Let’s focus on the words you put in the message box when you send your offer, as they can make or break a potential deal. Here are my best tips.

1. Keep it brief

Few managers have the time or energy to read a short novel when receiving a trade offer. Get straight to the point by writing three sentences or less.

2. Explain yourself

Although you need to keep it brief, you also need to explain your thought process. This is your chance to get the other manager’s attention. You need to show that some thought went into the offer.

3. Don’t talk about yourself

The other manager is unlikely to be interested in the ways that the trade would help your team. Instead, you need to use your precious three sentences to explain how the offer benefits the team you are dealing with. This is where you can sell the idea of the trade and prove that you looked at the standings and rosters.

4. Don’t insult players

Insulting the other manager’s team will likely turn them off. Writing, “Your starting rotation is awful” is a good way to get a quick rejection. And the other reason that you shouldn’t insult players is in the next point ...

5. Don’t assume that you know everything

We are all wrong about baseball players on a regular basis. For this reason, you can’t assume that you know the future statistics of the players involved in the deal. For example, I don’t believe that Daniel Bard will keep his closer’s role all season. But that’s only my opinion. I can’t open trade talks by saying, “You need a closer since Bard is going to lose his job at some point.” Sentences like that one come off arrogant.

Daniel Bard #52 of the Colorado Rockies still has fantasy value
You might expect Daniel Bard to lose fantasy value, but that doesn't mean it will happen. (Photo by Ezra Shaw/Getty Images)

6. Provide options

Your opening offer may be accepted, but that usually isn’t the case. Instead, you need to think of it as the first step in negotiations. And you have a better chance of finding common ground if you provide the other manager with options. I like to write proposals such as, “I can trade you steals. I have four players on my team with at least eight swipes. If you don’t like the player I offered in this trade, let me know who you like better, and I’ll try to include him in an offer.”

7. Request a response

If you took the time to craft a trade offer, it’s fair to expect the other manager to send you a response. And if you want a response, you should ask for one. For example, you can end the offer by saying, “Please write back and tell me which of my four speedsters interests you the most.” At that point, they owe you some sort of response. If they don’t provide one, it likely means that they aren’t that interested in your league.

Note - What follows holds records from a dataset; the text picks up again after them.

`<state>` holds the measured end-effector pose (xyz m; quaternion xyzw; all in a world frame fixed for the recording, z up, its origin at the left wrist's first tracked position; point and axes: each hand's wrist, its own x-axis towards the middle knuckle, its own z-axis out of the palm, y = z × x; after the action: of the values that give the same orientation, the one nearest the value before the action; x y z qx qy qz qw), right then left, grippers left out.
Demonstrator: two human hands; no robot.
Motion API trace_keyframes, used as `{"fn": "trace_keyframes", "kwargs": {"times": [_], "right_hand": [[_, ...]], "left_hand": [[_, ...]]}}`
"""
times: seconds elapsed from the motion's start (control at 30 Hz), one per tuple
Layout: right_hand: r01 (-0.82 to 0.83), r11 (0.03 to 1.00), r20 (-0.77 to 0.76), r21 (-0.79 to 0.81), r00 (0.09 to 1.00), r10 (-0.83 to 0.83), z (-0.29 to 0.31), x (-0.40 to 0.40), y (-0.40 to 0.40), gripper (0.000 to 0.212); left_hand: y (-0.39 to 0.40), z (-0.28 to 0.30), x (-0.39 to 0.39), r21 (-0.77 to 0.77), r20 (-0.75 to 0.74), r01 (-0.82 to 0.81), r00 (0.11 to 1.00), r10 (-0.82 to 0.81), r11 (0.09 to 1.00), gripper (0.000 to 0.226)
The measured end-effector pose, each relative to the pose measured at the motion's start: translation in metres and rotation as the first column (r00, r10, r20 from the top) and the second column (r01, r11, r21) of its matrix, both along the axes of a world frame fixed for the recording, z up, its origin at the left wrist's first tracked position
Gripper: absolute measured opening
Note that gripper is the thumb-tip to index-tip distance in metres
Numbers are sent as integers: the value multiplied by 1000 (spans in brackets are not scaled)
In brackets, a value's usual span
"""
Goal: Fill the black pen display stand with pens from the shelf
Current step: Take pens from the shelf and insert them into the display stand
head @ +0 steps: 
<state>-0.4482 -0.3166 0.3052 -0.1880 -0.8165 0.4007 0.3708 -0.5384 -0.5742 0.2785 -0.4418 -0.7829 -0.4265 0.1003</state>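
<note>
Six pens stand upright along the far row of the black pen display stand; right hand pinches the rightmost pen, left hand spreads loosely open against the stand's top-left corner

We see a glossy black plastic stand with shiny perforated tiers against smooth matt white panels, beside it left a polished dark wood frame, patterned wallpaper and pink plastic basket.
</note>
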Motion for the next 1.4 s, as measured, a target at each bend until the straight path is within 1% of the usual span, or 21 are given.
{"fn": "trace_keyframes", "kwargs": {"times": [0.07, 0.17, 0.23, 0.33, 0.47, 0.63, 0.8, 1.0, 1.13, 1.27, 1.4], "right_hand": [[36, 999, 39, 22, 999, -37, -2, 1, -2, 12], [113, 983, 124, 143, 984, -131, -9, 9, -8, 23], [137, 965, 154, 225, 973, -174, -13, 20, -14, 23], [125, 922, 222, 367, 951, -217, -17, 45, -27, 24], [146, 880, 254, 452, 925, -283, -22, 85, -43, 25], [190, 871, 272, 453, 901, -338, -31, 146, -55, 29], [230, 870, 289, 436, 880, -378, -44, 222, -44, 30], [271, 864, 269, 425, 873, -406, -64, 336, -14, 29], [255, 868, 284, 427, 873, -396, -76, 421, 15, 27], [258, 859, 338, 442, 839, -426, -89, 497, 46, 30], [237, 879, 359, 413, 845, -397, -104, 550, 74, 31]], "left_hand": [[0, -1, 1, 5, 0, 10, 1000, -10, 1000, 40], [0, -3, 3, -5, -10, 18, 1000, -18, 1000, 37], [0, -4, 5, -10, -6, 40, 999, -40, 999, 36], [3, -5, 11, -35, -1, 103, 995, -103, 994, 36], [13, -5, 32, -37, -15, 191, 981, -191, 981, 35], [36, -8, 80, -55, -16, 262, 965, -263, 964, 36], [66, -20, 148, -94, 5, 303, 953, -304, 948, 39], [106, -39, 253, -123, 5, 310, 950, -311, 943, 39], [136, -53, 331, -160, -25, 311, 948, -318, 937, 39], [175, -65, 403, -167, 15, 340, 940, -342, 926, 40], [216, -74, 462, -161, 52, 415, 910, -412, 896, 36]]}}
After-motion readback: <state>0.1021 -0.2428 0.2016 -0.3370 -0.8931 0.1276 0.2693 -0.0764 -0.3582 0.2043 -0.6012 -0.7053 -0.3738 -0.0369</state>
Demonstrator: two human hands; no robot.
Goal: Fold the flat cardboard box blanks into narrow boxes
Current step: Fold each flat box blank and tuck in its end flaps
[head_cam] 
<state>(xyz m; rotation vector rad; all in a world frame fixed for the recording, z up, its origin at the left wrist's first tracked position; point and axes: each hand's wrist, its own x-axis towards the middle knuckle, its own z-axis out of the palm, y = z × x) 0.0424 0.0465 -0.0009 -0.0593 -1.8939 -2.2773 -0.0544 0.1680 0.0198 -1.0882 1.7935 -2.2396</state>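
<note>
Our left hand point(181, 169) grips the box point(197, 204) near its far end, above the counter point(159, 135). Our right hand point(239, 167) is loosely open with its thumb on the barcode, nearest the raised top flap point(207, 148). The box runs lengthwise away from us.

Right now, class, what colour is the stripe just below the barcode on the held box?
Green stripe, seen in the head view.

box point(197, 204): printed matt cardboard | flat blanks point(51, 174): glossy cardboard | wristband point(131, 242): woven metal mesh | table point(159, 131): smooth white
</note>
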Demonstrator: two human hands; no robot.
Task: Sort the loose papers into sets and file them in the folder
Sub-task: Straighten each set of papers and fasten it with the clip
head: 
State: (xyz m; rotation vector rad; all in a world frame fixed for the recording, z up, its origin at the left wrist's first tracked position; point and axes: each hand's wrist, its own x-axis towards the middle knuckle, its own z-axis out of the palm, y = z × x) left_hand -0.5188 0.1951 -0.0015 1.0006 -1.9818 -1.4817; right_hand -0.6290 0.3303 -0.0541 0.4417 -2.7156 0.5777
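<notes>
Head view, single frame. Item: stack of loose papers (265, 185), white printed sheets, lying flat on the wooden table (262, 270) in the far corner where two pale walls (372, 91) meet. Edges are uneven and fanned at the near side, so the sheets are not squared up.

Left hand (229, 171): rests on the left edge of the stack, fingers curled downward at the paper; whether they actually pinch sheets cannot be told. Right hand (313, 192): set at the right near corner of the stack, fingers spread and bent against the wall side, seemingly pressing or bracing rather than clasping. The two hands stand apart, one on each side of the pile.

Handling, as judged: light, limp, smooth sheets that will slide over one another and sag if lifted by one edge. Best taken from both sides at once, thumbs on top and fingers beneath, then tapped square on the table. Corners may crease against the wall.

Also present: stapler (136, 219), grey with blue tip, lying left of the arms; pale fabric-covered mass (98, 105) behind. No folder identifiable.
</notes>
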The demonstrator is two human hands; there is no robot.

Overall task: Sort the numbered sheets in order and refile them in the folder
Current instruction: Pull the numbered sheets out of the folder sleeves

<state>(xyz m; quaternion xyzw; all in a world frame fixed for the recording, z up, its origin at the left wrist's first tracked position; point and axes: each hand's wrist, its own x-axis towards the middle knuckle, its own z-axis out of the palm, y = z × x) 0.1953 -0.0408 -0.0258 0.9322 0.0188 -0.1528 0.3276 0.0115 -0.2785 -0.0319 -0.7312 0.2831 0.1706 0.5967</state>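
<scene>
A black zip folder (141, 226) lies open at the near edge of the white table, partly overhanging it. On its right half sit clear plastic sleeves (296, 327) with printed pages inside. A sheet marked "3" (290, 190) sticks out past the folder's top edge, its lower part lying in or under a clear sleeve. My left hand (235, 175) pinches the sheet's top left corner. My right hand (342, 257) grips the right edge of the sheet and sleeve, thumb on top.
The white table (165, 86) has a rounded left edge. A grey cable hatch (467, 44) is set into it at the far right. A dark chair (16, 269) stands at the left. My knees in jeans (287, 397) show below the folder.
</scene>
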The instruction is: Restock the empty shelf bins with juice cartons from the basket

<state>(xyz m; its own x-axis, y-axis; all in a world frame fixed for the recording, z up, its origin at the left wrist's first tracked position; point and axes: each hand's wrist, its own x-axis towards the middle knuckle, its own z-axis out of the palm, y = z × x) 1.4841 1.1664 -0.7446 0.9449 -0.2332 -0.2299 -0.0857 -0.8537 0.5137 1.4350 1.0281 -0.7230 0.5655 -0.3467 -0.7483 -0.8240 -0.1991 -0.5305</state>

8. Tell them what you are looking for

Even though the sentences you send should be mostly about how the trade benefits the other team, it’s fair to include a brief mention of your motivation. After all, knowing where you’re coming from can help the other manager send a counteroffer. For example, you could write, “I have three closers, and I’m looking to trade one of them for a base stealer.” And after that sentence, you can explain why the offer makes sense for the other team.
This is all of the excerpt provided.